They may have had a hand in setting the system up so that it integrates with
that data but at the end of the day it would be no different than the
government using IBM's or Oracle's big data tools.

------
HudsonMauer
Of course there's a link.

Palantir basically allows for analysis across federated data sources. It's a
data fusion platform along the lines of other C4ISR programs.

One of those federated sources is now SNA (Social Network Analysis) and/or
other Internet sources.

One way for Facebook to share information the gov't requests is through this:
[https://www.facebook.com/safety/groups/law/guidelines&#x2F](https://www.facebook.com/safety/groups/law/guidelines&#x2F);

This next part is speculation, but if you were servicing many of these
requests, wouldn't you just create an API to help you out? You aren't getting
paid (much? Note: "Cost Reimbursement" section in above link) to help them
out.

------
malandrew
I'd like to see that blurb about Fikri at the bottom rewritten multiple times
over for each of the 205 people on the list that McCarthy bandied about during
his Wheeling speech in 1950.

That story sounds very different when it can be used to describe the escapades
of a free citizen, especially when the details of those escapades can be used
as blackmail against them by another individual with an agenda.

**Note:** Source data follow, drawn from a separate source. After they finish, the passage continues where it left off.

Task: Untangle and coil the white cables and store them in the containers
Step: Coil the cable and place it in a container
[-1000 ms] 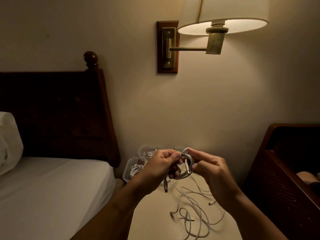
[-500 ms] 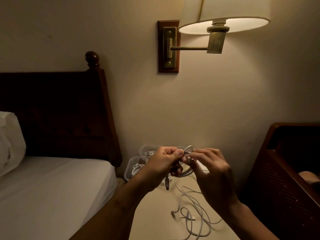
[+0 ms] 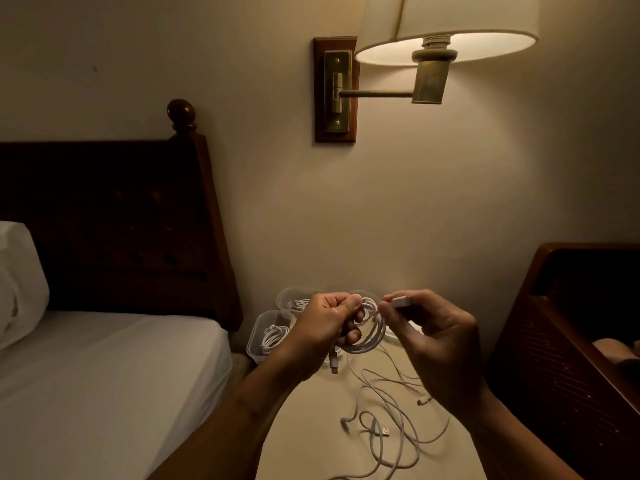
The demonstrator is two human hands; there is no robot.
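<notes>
Head view: pillow point(image 3: 19, 282) far left on bed point(image 3: 104, 375), dark headboard point(image 3: 114, 220) behind. Front container point(image 3: 254, 336) and rear container point(image 3: 287, 294), both clear, sit at the back-left of the surface point(image 3: 304, 438) by the wall, each with a coiled white cable inside. Left grip point(image 3: 323, 327) is raised above the surface, fingers curled round a coil point(image 3: 372, 329) of white cable, thumb on top. A plug point(image 3: 334, 363) hangs below the fist. Right grip point(image 3: 433, 337) is just beside the coil, thumb and forefinger pinching a white connector point(image 3: 401, 301), other fingers loosely curled. Can't tell if that connector is the coil's own end. Loose cables point(image 3: 391, 410) lie tangled on the surface below both grips, USB end point(image 3: 386, 432) among them. Wall lamp point(image 3: 446, 29) lit above. Dark wooden furniture point(image 3: 571, 341) far right.
</notes>
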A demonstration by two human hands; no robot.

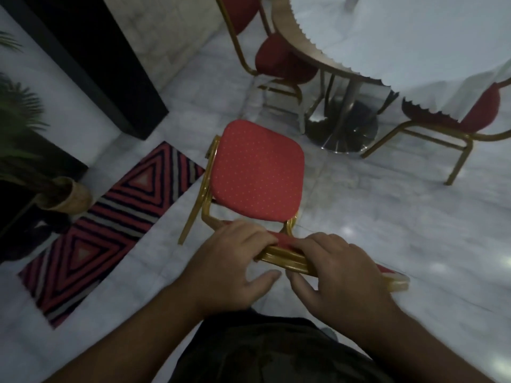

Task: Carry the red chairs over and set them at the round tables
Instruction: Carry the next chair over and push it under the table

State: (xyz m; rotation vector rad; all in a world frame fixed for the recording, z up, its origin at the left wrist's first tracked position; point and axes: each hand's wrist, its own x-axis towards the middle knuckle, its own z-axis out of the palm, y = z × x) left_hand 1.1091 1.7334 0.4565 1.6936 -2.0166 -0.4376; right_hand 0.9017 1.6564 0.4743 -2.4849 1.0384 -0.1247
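Observation:
A red chair (pixel 257 170) with a dotted seat and gold frame is right in front of me, seen from above. My left hand (pixel 235 264) and my right hand (pixel 331 269) both grip the top of its backrest, side by side. A round table (pixel 401 37) with a white cloth stands at the upper right. Two more red chairs are at it: one (pixel 279 59) tucked in on its left, another (pixel 475 114) partly under the cloth at the right edge.
The table's shiny metal pedestal base (pixel 343 131) is just beyond the held chair. A striped red rug (pixel 110 219) lies on the pale floor to the left. A potted plant (pixel 66 194) and a dark panel (pixel 91 59) stand at the left.

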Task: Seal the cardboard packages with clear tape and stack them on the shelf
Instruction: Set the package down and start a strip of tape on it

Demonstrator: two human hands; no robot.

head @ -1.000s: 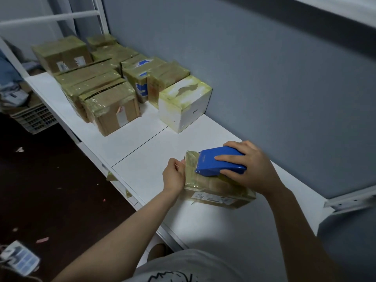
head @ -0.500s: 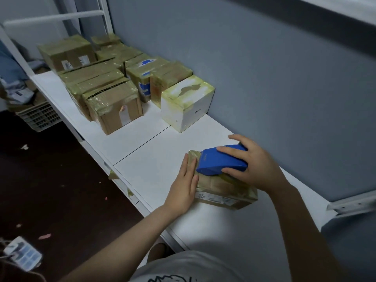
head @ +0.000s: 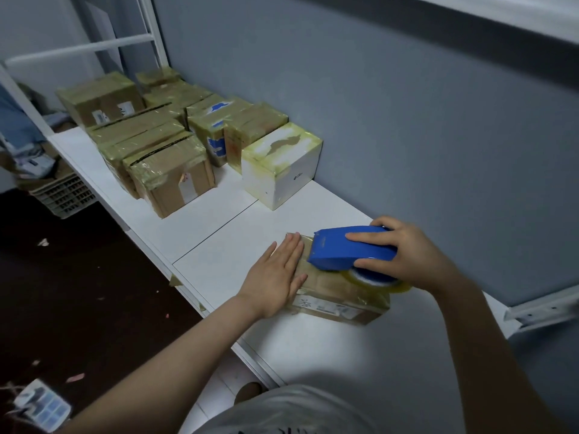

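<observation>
Taping a cardboard package (head: pixel 338 294) on the white shelf (head: pixel 219 227).
I am watching from the left: sealed packages (head: pixel 163 164) are standing grouped at the far end, with a white box (head: pixel 282 173) just beside them. The left hand (head: pixel 275 277) is pressing flat, fingers straight, on the package's left end. The right hand (head: pixel 416 255) is gripping the blue tape dispenser (head: pixel 351 249), which is resting on the package top.

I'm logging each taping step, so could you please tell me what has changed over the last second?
The left hand let go of its pinch at the package's left end and now lies flat on it, fingers straight. The tape dispenser has shifted slightly toward the package's right end. The right hand still grips the dispenser; the package and the taped boxes on the shelf stayed put.
</observation>
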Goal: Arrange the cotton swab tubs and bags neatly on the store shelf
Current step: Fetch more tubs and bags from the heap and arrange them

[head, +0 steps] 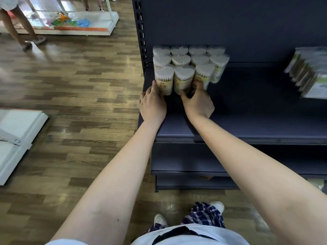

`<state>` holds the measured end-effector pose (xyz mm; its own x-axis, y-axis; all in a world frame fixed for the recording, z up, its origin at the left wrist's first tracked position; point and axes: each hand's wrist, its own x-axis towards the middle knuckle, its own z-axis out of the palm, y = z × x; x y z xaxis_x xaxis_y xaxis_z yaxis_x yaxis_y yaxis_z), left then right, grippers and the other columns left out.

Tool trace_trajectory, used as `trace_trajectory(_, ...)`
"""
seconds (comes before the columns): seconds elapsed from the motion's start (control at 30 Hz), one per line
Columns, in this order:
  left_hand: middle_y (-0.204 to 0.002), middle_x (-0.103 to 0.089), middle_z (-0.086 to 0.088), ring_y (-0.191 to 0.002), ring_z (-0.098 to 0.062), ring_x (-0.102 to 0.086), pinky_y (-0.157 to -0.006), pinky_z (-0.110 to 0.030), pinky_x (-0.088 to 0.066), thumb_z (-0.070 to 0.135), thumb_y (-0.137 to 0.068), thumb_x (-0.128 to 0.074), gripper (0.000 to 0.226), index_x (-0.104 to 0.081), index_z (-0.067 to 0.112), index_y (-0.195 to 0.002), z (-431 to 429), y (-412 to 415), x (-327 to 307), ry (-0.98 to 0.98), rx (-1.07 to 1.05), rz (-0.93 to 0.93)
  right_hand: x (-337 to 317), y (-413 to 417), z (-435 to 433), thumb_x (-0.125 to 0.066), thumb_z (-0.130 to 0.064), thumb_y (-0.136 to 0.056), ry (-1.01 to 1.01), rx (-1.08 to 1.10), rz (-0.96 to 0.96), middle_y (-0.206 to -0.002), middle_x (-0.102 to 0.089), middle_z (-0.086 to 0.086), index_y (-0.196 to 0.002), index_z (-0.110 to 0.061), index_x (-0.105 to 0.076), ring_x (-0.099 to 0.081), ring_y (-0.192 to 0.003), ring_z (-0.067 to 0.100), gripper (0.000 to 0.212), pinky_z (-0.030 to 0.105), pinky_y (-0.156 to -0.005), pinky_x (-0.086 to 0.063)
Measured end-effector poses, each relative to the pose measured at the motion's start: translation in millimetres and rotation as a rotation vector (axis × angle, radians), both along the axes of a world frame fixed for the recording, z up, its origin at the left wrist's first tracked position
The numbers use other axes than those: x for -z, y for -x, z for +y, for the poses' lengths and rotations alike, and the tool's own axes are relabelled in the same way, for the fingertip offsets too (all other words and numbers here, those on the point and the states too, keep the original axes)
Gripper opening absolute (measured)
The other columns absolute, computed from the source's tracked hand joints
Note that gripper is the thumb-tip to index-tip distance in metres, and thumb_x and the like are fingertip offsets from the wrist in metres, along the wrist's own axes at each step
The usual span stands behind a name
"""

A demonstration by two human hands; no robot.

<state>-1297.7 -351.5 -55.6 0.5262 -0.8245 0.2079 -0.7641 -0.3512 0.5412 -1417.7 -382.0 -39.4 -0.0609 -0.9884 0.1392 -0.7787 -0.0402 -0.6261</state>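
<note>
Several clear tubs of cotton swabs [187,68] stand in tight rows at the left end of a dark blue store shelf [247,106]. My left hand [153,103] rests against the left side of the front-left tub [164,80], fingers along its base. My right hand [198,101] curls around the bottoms of the front-middle tub [183,79] and the front-right tub [203,74]. A row of flat cotton swab bags [307,73] leans at the right end of the same shelf.
The shelf's perforated upright [141,32] stands just left of the tubs. Lower dark shelves [185,161] sit below. A white display unit [74,22] and another person's legs [19,27] are far left on the wooden floor. White panels [16,135] lie at left.
</note>
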Motion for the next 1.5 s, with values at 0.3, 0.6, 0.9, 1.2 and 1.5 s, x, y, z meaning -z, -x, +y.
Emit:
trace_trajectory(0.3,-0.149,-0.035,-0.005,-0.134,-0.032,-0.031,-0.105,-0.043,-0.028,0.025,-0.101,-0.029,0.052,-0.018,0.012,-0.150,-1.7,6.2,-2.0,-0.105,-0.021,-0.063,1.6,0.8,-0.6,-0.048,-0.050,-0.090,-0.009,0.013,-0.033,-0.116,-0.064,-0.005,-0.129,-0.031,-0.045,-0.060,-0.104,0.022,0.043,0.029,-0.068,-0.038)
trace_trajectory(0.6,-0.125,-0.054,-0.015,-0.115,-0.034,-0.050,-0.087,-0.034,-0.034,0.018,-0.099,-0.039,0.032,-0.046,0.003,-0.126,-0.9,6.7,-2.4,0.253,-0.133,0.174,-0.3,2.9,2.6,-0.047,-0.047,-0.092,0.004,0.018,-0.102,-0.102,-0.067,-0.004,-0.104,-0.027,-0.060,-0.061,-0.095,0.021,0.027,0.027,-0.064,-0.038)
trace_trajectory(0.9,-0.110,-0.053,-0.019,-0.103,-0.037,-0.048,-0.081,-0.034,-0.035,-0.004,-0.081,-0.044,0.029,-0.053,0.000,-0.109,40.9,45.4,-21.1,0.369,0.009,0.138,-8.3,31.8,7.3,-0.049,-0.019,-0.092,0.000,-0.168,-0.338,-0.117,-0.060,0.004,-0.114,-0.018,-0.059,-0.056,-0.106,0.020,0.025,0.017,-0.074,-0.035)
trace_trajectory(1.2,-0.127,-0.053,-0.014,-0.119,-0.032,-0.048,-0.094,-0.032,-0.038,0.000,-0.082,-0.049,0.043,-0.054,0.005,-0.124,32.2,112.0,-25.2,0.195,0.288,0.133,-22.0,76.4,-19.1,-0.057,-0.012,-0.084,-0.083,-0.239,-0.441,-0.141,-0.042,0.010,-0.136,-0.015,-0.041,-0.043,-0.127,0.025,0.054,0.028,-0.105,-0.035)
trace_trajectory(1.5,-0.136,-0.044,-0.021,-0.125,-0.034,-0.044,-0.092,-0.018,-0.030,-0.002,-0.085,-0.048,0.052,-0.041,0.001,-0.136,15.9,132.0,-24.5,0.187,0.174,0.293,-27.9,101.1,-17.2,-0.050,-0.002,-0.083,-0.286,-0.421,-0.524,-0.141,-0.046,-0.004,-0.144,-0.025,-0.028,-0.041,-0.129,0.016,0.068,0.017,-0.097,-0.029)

What stops a politician with ties to the intelligence community from using
this system to coerce others around him. This is the conversation we should be
having, because this very real possibility is what makes these systems sound
reprehensible to red-blooded terrorist hating 'mericans who generally defend
these actions by the government in day-to-day conversations.

------
kjackson2012
Do they hire H1B's? That would be a really quick clue as to whether or not
they are doing work for NSA. None of my Indian friends know any H1B that works
at Palantir, which is really odd, but maybe other people have different
anecdotes.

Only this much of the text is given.